Any Intuitive DP solution for Problem CHEFSHOPPING in April,22 COOK OFF?

I was noticing some DP solutions for the problem CodeChef: Practical coding for everyone !

I first misread the problem( missed the fact it was at most one operation) and tried Divide and Conquerer, and later nothing was coming to head (Divide and Conquer Totally had taken over my head) and I saw one observation solution which was not so intuitive,

So PLEASE IF ANYONE HAVE ANY INTUITIVE DP solution, PLEASE POST IN THE COMMENTS!

in case you are interested in top down code , Might help …

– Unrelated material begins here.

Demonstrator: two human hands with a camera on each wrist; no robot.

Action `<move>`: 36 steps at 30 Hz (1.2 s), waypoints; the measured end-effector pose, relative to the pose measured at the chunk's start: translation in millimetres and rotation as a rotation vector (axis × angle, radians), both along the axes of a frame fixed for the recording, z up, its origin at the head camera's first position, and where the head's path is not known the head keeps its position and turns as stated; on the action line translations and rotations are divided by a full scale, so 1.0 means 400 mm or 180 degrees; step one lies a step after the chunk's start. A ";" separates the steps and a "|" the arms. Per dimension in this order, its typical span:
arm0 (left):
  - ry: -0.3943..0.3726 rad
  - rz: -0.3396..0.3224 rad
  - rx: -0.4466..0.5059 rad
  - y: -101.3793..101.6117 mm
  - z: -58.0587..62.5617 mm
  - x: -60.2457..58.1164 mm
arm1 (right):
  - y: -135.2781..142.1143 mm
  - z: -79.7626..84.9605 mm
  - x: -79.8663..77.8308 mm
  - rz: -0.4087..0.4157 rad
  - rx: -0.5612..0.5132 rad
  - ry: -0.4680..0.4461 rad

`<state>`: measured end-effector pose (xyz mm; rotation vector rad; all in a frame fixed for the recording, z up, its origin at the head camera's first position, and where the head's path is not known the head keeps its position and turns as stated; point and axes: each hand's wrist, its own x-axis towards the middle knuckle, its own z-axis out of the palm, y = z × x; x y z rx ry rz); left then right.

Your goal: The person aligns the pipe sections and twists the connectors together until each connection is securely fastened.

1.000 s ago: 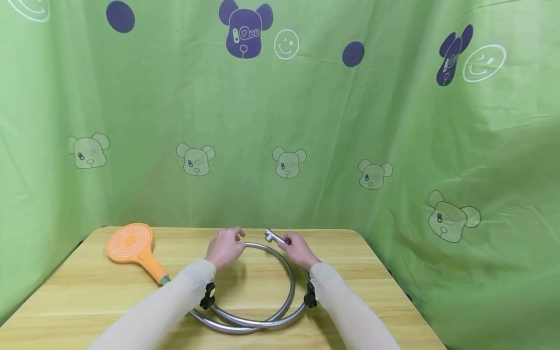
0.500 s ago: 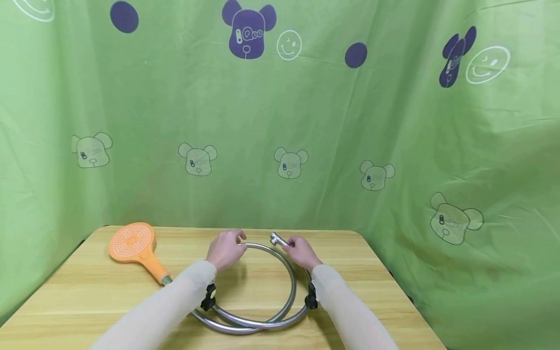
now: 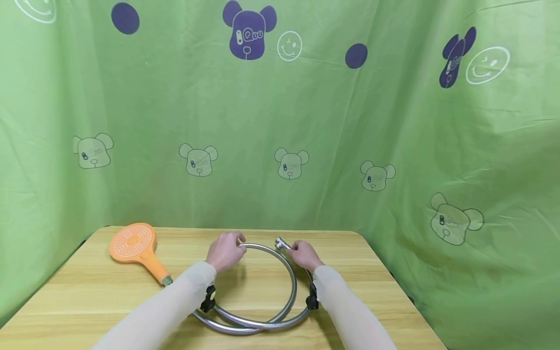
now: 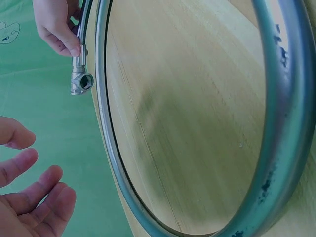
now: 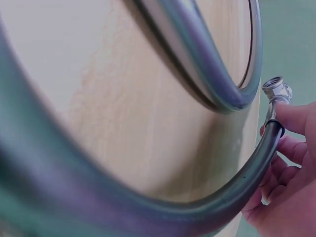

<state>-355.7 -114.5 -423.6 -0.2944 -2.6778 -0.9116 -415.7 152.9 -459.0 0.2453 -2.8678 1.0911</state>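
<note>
A coiled silver shower hose [image 3: 290,287] lies in a loop over the table, between and beneath my forearms. My right hand [image 3: 305,255] pinches its free end between thumb and fingers, just behind the metal connector [image 5: 277,89]. That connector [image 4: 80,81] has a round, open mouth, seen from the left wrist. Beside the far side of the loop is my left hand [image 3: 226,250], its fingers loosely bent and apart; the left wrist view shows nothing between these fingers [image 4: 59,202]. An orange shower head [image 3: 132,243] rests at the left, face up, joined to the hose's other end.
The wooden table [image 3: 358,287] has rounded far corners. Green curtains [image 3: 245,107] printed with bear heads and smiley faces hang around its back and sides. Black wrist cameras [image 3: 208,298] sit under both sleeves, close to the hose.
My right hand has drawn the hose end a little to the right and toward me, and the connector has turned slightly. The left hand stays nearly where it was.
</note>
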 end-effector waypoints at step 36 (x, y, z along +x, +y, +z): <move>-0.0091 0.0056 -0.0096 -0.027 -0.022 0.023 | 0.015 -0.020 0.006 -0.0068 0.0216 -0.0224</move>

// DETAILS COULD BE DISTRACTING ...... Somtimes!
// Simple Solution is the Best 
#include"unordered_map"
#include"unordered_set"
#include"algorithm"
#include"iostream"
#include"cstring"
#include"cstdlib"
#include"cassert"
#include"cstdio"
#include"vector"
#include"cmath"
#include"map"
#include"set"
#include"queue"
#include"numeric"
#include"stack"
#include"list"
#define LL long long int
#define INF 1000000000000
#define my_gease ios_base::sync_with_stdio(false);cin.tie(NULL);
#define YES cout<<"YES"<<endl;
#define NO  cout<<"NO"<<endl;
using namespace std;


LL dp[2000000][3][3];
LL recursion(LL index,bool dead,LL dead_left,vector<LL> &L,vector<LL> &R){

    LL N= (LL)L.size();

    if(index==N-1 and dead_left==1 and dead==true){
        return 0LL;
    }
    if(index==N-1 and dead_left==1 and dead==false){
        return 0LL;
    }
    if(index==N-1 and dead_left==2 and dead==false){
        return L[index];
    }
    if(index==N-1 and dead_left==2 and dead==true){
        return (LL)INF;
    }
    if(index==N-1){
        return(LL) INF;
    }
    if(dp[index][dead][dead_left]!=-1){
        return dp[index][dead][dead_left];
    }
    if(dead){
        if(dead_left==0LL){
            return dp[index][dead][dead_left]=min( 
                recursion(index+1LL,false,1LL,L,R) , 
                R[index] + recursion(index+1LL,true,0LL,L,R) );
        }
        else if(dead_left==1LL){

            return dp[index][dead][dead_left]=min(
                recursion (index+1LL,false,2LL,L,R) ,
                R[index]  + recursion(index+1LL,true,1LL,L,R));
        }
        else{
            return dp[index][dead][dead_left]=(LL)INF;
        }
    }
    else{
        if(dead_left==0LL){
            return dp[index][dead][dead_left]=(LL)INF;    
        }
        else if(dead_left==1LL){
            return dp[index][dead][dead_left]=min( R[index] + recursion(index+1LL,true,1LL,L,R),
                        recursion(index+1LL,false,2LL,L,R));
        }
        else{
            return dp[index][dead][dead_left]=min(L[index] + recursion(index+1LL,false,2LL,L,R),
                       L[index] + R[index] + recursion(index+1LL,true,1LL,L,R));
        }

    }
    return 0LL;
}
int main(){
    #ifndef ONLINE_JUDGE
    freopen("input.txt", "r", stdin);
    freopen("output.txt", "w", stdout);
    #endif
    my_gease;
    LL T;
    cin >> T;
    while(T--){
        LL N;
        cin >> N;
        vector<LL> L(N);
        for(auto &it:L){
            cin >> it;
        }
        vector<LL> R(N);
        for(auto &it:R){
            cin >> it;
        }
        for(LL i=0;i<N;i++){
            for(LL j=0;j<3;j++){
                for(LL k=0;k<3;k++){
                    dp[i][j][k]=-1LL;
                }
            }
        }
        LL ans=recursion(0LL,false,1LL,L,R);
        cout<<ans<<endl;
    }
}

Hey @maity02saranya
Try this solution :

#include <bits/stdc++.h>
using namespace std;
typedef long long ll;

int main() {
    ios_base::sync_with_stdio(0);
	cin.tie(0);
	int t=1;
	cin>>t;
	while(t--) 
    {
       ll n;
       cin>>n;
       vector<ll> a(n),b(n);
       for(int i=0;i<n;i++)cin>>a[i];
       for(int i=0;i<n;i++)cin>>b[i];
       ll sum= 0;
       for(int i=1;i<n;i++)
       {
           sum+=min(b[i-1],a[i]);
       }

       cout<<sum<<"\n";
	}
}